Our observation that bisphenol effectively prevented intimal lipid oxidation in WHHL rabbits (this study), apo E–deficient mice, and apo E–, LDL receptor–deficient mice (19) further supports the notion (17) that coantioxidants are potentially effective inhibitors of in vivo lipoprotein lipid oxidation. More importantly however, the observed dissociation of aortic lipid oxidation from atherogenesis in WHHL rabbits adds to the complexity of the assessment of antioxidants as antiatherogenic drugs (Table 5). In support of the general idea that antioxidants are antiatherogenic agents (1, 2, 18), most antioxidants inhibit atherosclerosis in various animals, although there are exceptions to this. Perhaps most strikingly, probucol enhances lesion formation in the aortic root in mice (9–11, 36–38). The present study, along with a previous study with BM15.0639 (39) and the results of Fruebis et al. (10), suggests that antioxidants that inhibit tocopherol-mediated peroxidation also fail to generally prevent atherosclerosis (Table 5). The reasons for this are not known at present. Oxidation parameters other than LO(O)H may be relevant (see above), although there is currently no direct evidence for this. Also, it is increasingly clear that the concept of oxidative stress in the vascular wall is more complex than simple LDL oxidation, and likely extends to other lipoproteins and cellular processes (18). It would therefore be interesting to test how antioxidants in general, and bisphenol (and BM15.0639) in particular, affect some of these processes. Probucol might also affect inflammatory processes in the vessel, such as the production of cytokines by macrophages (40), and this could contribute to its antiatherosclerotic effect. Whether other antioxidants affect such processes is not known, and would be of interest in future investigations.

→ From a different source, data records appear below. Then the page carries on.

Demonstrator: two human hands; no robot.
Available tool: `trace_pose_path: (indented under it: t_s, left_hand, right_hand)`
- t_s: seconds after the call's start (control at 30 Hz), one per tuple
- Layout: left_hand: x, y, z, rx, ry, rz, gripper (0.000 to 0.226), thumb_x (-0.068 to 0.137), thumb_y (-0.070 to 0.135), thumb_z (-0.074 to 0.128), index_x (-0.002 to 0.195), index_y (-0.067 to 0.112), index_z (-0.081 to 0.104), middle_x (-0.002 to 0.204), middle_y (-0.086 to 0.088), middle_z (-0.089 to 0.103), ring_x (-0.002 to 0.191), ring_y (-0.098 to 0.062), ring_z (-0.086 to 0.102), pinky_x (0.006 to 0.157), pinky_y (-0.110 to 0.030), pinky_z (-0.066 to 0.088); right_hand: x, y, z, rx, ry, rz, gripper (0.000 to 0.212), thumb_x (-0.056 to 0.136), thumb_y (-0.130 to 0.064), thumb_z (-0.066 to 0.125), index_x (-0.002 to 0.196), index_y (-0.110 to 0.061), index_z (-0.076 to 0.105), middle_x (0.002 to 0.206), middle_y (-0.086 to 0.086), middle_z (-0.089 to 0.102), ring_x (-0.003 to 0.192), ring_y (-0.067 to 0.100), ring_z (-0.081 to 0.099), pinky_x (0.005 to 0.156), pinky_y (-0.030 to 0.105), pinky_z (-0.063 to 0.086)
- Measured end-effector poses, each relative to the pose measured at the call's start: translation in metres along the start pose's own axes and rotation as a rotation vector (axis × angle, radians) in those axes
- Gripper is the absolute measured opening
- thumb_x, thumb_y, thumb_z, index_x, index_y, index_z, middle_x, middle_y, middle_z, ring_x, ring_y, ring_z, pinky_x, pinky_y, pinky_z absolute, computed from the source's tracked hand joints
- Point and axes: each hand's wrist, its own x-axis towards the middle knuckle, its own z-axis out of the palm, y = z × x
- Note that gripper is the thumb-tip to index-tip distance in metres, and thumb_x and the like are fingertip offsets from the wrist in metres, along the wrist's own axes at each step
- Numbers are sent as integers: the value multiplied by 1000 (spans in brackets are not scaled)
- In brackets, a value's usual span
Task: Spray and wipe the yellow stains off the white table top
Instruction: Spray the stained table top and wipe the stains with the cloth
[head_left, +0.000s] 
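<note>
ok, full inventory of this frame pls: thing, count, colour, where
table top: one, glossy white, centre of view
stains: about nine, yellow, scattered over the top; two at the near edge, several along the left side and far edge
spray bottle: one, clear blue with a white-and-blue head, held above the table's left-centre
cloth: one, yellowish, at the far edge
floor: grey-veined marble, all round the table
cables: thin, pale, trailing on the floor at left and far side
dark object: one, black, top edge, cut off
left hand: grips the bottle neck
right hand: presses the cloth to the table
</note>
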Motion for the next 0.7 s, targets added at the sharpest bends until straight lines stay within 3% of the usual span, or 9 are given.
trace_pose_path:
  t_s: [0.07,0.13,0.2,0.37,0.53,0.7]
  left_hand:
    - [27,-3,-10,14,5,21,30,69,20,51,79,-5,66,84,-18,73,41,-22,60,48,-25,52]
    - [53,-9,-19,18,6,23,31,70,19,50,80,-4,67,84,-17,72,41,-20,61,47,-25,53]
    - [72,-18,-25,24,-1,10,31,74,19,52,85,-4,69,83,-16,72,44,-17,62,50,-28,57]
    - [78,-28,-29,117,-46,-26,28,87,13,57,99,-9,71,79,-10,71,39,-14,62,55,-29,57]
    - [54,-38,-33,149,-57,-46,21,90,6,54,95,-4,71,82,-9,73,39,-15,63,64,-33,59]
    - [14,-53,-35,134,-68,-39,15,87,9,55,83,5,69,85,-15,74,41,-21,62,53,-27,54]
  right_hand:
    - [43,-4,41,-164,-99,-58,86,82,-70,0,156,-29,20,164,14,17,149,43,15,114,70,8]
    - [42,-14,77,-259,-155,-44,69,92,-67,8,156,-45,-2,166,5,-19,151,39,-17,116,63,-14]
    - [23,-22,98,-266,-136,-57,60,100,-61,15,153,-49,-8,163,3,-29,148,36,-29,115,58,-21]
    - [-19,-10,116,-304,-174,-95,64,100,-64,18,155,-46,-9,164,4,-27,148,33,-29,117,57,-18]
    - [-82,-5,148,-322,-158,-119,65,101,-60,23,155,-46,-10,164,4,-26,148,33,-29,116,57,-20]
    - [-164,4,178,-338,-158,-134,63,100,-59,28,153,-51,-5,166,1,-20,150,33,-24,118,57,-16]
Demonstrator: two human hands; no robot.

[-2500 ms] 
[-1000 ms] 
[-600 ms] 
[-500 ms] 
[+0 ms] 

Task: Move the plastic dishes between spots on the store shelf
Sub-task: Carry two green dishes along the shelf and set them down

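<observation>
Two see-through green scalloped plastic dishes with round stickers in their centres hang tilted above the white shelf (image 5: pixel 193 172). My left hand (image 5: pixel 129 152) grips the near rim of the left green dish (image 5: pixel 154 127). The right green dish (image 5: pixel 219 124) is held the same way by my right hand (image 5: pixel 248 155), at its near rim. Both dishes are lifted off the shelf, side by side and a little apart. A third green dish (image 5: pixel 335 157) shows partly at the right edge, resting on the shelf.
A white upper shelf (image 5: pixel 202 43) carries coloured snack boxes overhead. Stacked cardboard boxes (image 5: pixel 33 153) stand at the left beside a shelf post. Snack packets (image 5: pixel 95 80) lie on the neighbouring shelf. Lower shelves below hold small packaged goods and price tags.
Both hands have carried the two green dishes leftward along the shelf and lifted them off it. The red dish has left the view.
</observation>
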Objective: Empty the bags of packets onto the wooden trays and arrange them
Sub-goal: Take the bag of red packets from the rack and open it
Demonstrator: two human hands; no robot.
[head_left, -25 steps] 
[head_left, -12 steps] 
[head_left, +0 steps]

In conclusion, this study indicates that intimal lipid oxidation does not appear to be required for early atherogenesis in WHHL rabbits. Although this appears not to support the central component of the oxidation theory in this particular animal model, future studies are needed to examine whether this finding can be extended to other oxidation parameters and/or models of atherosclerosis.
We thank M. Englund for assistance, and J.F. Keaney, W. Jessup, and J.M. Upston for stimulating discussions and for critical reading of the manuscript. This work was supported by National Health & Medical Research Council grant 970998 (to R. Stocker).